SQL has always had a great feature: cascading deletes. You plan it in advance and when it's time to delete something, BAM! No need to worry about all those dependent records.
However, nowadays it's almost taboo to actually DELETE anything. You flag it as deleted and stop showing it. Unfortunately, I haven't been able to find a solid solution to doing this when there are dependent records. I've always manually coded the complicated web of soft deletes.
Is there a better solution out there that I have completely missed?
I've come up with a solution to cascading soft-deletes recently using Postgres 9.6 that makes use of inheritance to partition entries into deleted and non-deleted ones. Here's a copy of the document that I'm writing for our project:
In this document I describe our current approach to deal with deletion of objects in our Postgres database and I present the flaws of the current implementation. For example so far we don't have the ability to have cascading soft-deletes. Then I show a method that combines the strengths of Postgres' cascading hard-delete and an archiving approach that is easy to implement, maintain and that brings a performance boost in all search queries.
In the fabric8-services/fabric8-wit project which is written in Go we are using the an object oriented mapper for our database called GORM.

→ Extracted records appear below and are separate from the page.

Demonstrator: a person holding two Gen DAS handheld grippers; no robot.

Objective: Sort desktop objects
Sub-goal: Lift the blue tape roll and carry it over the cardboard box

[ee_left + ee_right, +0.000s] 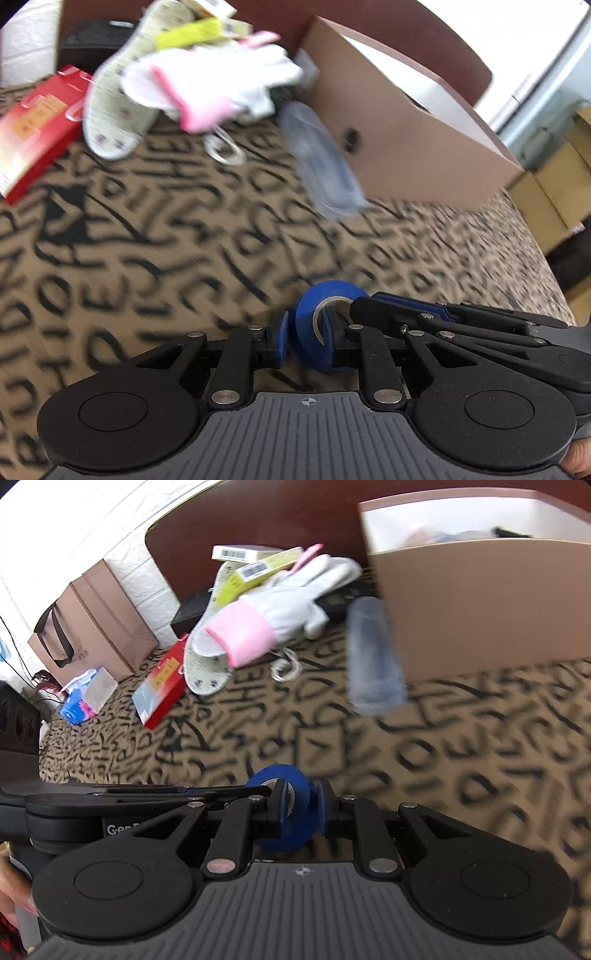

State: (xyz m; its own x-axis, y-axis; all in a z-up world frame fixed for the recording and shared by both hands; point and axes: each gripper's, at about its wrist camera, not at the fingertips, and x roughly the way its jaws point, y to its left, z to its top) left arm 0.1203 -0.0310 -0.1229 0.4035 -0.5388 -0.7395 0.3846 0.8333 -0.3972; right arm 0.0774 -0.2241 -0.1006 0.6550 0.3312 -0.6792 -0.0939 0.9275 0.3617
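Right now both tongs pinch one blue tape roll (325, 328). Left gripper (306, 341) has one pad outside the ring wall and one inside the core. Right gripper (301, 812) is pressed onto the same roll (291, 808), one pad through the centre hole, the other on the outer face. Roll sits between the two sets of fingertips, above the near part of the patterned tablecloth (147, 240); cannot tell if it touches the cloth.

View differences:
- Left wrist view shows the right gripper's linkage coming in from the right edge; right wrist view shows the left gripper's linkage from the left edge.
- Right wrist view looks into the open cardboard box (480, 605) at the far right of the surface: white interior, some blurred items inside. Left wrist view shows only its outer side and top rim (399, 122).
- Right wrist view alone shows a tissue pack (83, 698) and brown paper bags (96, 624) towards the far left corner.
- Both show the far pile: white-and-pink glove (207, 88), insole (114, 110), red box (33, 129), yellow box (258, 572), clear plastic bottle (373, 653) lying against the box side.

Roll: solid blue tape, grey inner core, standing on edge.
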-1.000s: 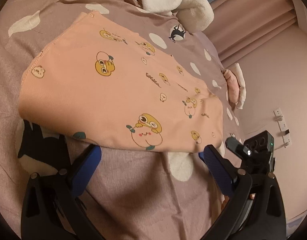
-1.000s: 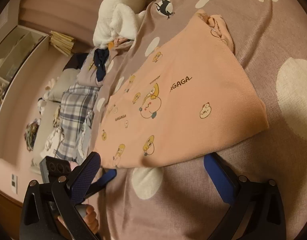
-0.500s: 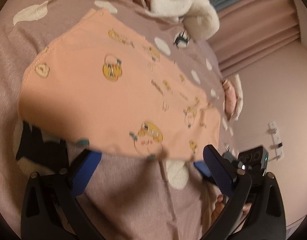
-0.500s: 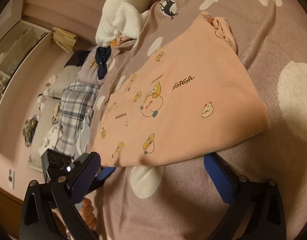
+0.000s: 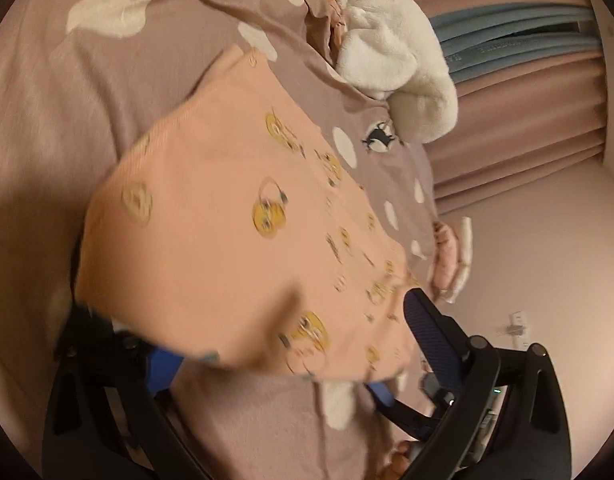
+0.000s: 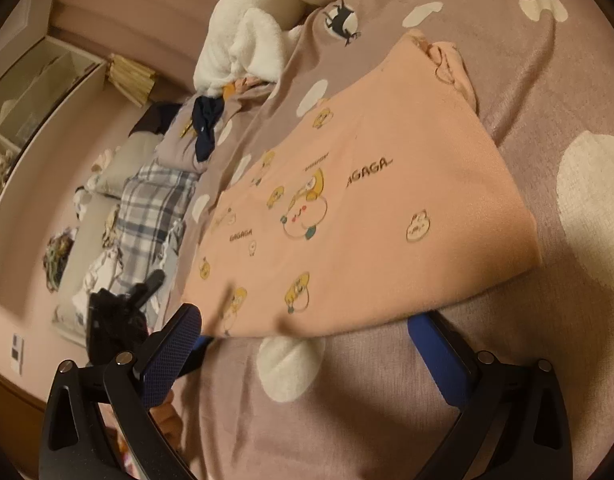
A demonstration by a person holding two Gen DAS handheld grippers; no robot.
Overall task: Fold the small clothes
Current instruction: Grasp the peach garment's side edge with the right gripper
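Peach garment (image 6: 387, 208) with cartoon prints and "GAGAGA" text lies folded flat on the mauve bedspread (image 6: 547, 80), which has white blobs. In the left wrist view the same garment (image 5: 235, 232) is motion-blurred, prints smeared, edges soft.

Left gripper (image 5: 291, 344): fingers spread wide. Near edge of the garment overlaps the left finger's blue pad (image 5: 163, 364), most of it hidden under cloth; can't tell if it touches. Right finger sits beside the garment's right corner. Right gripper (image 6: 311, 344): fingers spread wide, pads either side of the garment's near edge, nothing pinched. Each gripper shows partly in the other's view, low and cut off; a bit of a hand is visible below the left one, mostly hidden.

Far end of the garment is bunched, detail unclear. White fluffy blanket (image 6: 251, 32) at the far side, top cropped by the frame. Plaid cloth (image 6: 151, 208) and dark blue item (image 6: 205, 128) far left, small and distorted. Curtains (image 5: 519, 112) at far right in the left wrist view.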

GORM offers a way to soft-delete database entries:
If model has
DeletedAt
field, it will get soft delete ability automatically! then it won’t be deleted from database permanently when callDelete
, but only set fieldDeletedAt
‘s value to current time.
Suppose you have a model definition, in other words a Go struct that looks like this:
// User is the Go model for a user entry in the database
type User struct {
ID int
Name string
DeletedAt *time.Time
}
And let's say you've loaded an existing user entry by its ID
from the DB into an object u
.
id := 123
u := User{}
db.Where("id=?", id).First(&u)
If you then go ahead and delete the object using GORM:
db.Delete(&u)
the DB entry will not be deleted using DELETE
in SQL but the row will be updated and the deleted_at
is set to the current time:
UPDATE users SET deleted_at="2018-10-12 11:24" WHERE id = 123;
The above mentioned soft-delete is nice for archiving individual records but it can lead to very odd results for all records that depend on it. That is because soft-deletes by GORM don't cascade as a potential DELETE
in SQL would do if a foreign key was modelled with ON DELETE CASCADE
.
When you model a database you typcially design a table and then maybe another one that has a foreign key to the first one:
CREATE TABLE countries (
name text PRIMARY KEY,
deleted_at timestamp
);
CREATE TABLE cities (
name text,
country text REFERENCES countries(name) ON DELETE CASCADE,
deleted_at timestamp
);
Here we've modeled a list of countries and cities that reference a particular country. When you DELETE
a country record, all cities will be deleted as well. But since the table has a deleted_at
column that is carried on in the Go struct for a country or city, the GORM mapper will only soft-delete the country and leave the belonging cities untouched.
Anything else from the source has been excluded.